Siempre que entro en este lugar encantado, siento que me falta un poco el aire y tardo unos minutos en acostumbrarme a un clima tan diferente al que hay en el exterior. Podría ir con los ojos cerrados  hasta donde crece la vegetación más salvaje. En este lugar no necesito orientarme, no se ve bien más que con el corazón, lo esencial es invisible para los ojos. 
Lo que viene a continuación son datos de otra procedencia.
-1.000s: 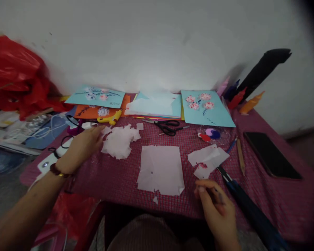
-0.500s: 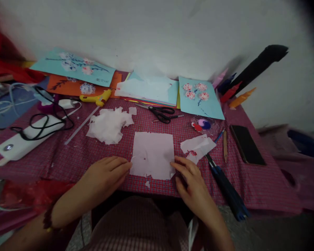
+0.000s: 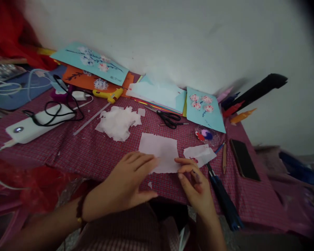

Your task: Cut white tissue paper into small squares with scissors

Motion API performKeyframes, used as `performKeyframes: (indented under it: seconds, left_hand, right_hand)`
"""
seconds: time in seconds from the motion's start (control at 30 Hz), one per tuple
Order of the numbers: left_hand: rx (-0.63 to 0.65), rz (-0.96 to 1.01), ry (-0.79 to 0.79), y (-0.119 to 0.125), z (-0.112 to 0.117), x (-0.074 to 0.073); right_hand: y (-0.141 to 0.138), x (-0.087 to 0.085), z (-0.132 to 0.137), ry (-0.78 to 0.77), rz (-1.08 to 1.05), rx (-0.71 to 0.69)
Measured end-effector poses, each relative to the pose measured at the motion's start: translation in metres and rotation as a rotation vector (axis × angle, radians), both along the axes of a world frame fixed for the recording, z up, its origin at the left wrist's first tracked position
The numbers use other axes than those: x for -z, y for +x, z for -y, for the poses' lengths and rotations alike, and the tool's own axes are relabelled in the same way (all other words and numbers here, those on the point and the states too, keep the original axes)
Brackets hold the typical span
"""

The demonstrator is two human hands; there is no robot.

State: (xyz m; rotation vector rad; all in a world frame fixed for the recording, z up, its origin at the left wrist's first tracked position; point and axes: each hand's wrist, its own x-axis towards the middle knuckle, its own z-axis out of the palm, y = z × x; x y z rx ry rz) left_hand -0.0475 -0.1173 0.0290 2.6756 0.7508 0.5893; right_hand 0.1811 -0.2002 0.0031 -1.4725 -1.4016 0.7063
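A thin, pale square of tissue paper (image 3: 159, 146) with ragged edges lies before me on the checked cloth. My left hand (image 3: 128, 179) reaches over its lower left part, fingers stretched and thumb held apart. At its lower right corner is my right hand (image 3: 195, 183), with thumb and middle finger brought together at the paper's edge and the index finger extended. A small torn scrap (image 3: 150, 185) lies just below the sheet. To the right is a crumpled piece of tissue with red stains (image 3: 199, 153). A heap of white tissue pieces (image 3: 117, 122) sits at upper left.
Black scissors (image 3: 169, 118), a yellow glue gun (image 3: 108, 94) and a glue stick (image 3: 91, 119) lie farther back. On the right are a blue-handled cutter (image 3: 225, 198), a pencil (image 3: 224, 158) and a phone (image 3: 244, 158). A white power bank (image 3: 39, 123) with cables occupies the left. Flower pictures (image 3: 205, 108) line the wall.
My left hand has moved right, from beside the sheet to over it. My right fingers have curled at the corner. The sheet's lower edge looks raised or shifted away. The view has tilted.
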Motion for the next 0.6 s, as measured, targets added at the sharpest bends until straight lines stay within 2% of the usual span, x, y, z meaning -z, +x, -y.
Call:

Allí está lo que busco. Mi árbol de la canela. Un vínculo que me une de manera casi sobrehumana con mi pasado. El único recuerdo que trajeron mis padres cuando fueron a buscarme a Sri Lanka, veinte años atrás. Paso mis dedos sobre las verdes hojas de este árbol que ahora se eleva más de cuatro metros sobre mi cabeza y, como un ritual,  deslizo mi mano por su tronco para sujetarlo firmemente durante unos segundos; como si este simple gesto me atara a una identidad que me niego a olvidar: la isla que me vio nacer, el mundo de mis orígenes, retales de una historia que apenas ocupan un pequeño espacio en mi memoria, pero cuyos olores y sabores han quedado impregnando mis sentidos de manera indeleble. 
Jamás arrebataría de sus tallos el tesoro más valioso, condenando a muerte un bien tan preciado. Sé que no habré de hacerlo nunca. Mamá, como cada domingo, se encargará de proteger los recuerdos de mi niñez preparándome deliciosas tortas de canela horneadas con amor, mientras yo, como siempre, jugaré sobre la mesa de la cocina a desmenuzar con mis dedos, de manera instintiva, las delicadas capas de sabiduría que abrazan mi adorada especia.



Para El Cuentacuentos: "Una frase de cine  (Para ti que te paseas por mi jardín).”